TASK TO COMPLETE: Would you please transcribe the data in full and exactly, excluding images?

DATASET EXTRACT:
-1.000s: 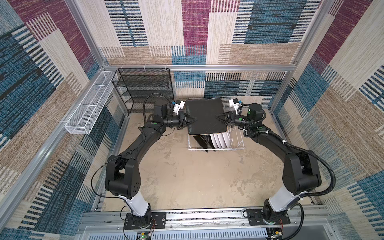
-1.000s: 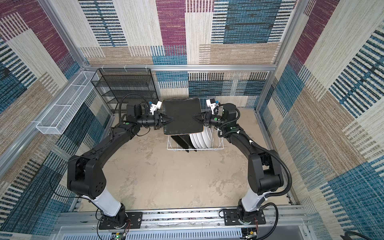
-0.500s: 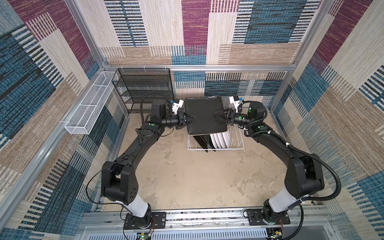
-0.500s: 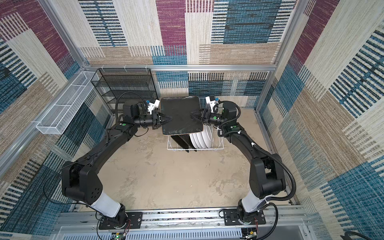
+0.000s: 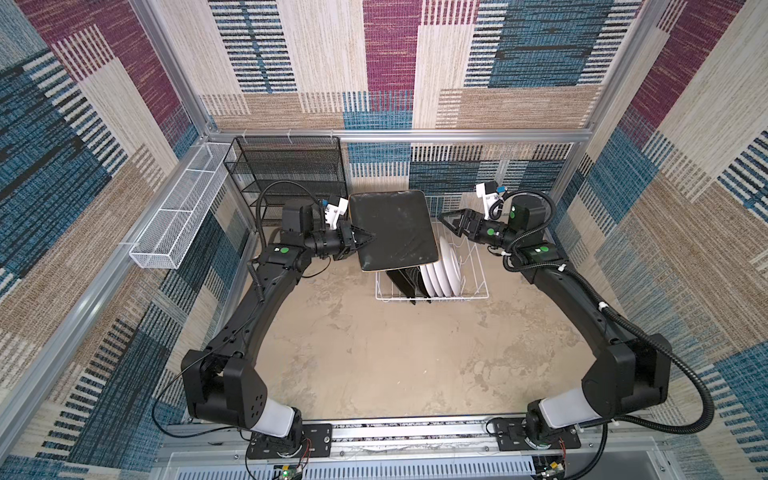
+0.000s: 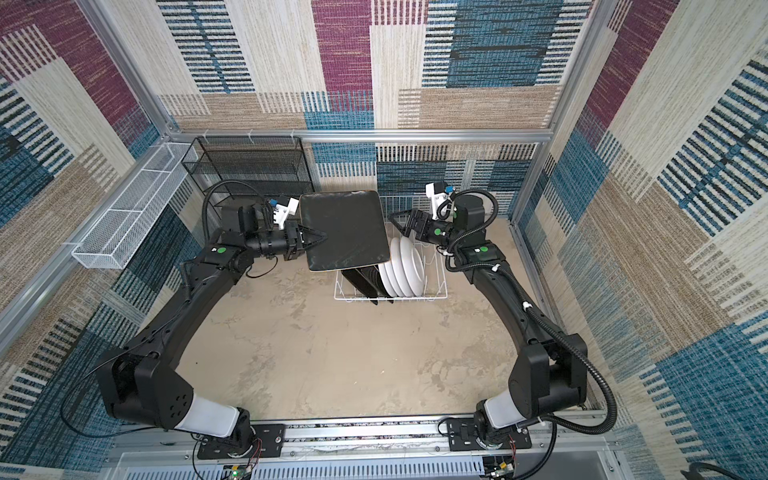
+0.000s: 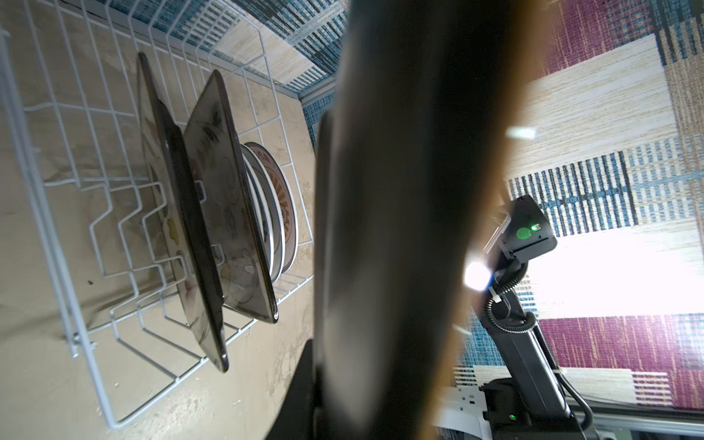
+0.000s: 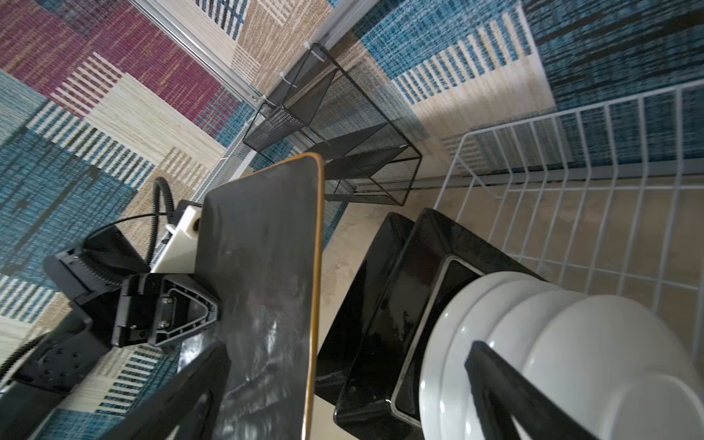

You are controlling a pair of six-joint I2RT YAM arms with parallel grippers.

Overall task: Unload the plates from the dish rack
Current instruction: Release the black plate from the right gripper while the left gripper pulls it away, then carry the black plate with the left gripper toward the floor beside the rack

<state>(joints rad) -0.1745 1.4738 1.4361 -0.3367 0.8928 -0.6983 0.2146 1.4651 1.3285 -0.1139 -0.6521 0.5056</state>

TASK RESULT:
-1.000s: 
-1.000s: 
-0.500s: 
-0.500s: 
+0.000s: 
+0.000s: 
+0.000s: 
+0.000s: 

You are controlling a pair of six-joint I2RT YAM arms with parallel grippers.

Overall task: Unload the plates from the dish rack
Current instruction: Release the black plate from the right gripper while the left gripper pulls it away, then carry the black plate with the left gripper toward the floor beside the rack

<state>(joints rad) -0.1745 1.4738 1.4361 -0.3367 0.8928 -0.6983 0.2146 1.4651 1.3285 -0.1139 -0.6521 0.5056</state>

There is nothing further to this exercise.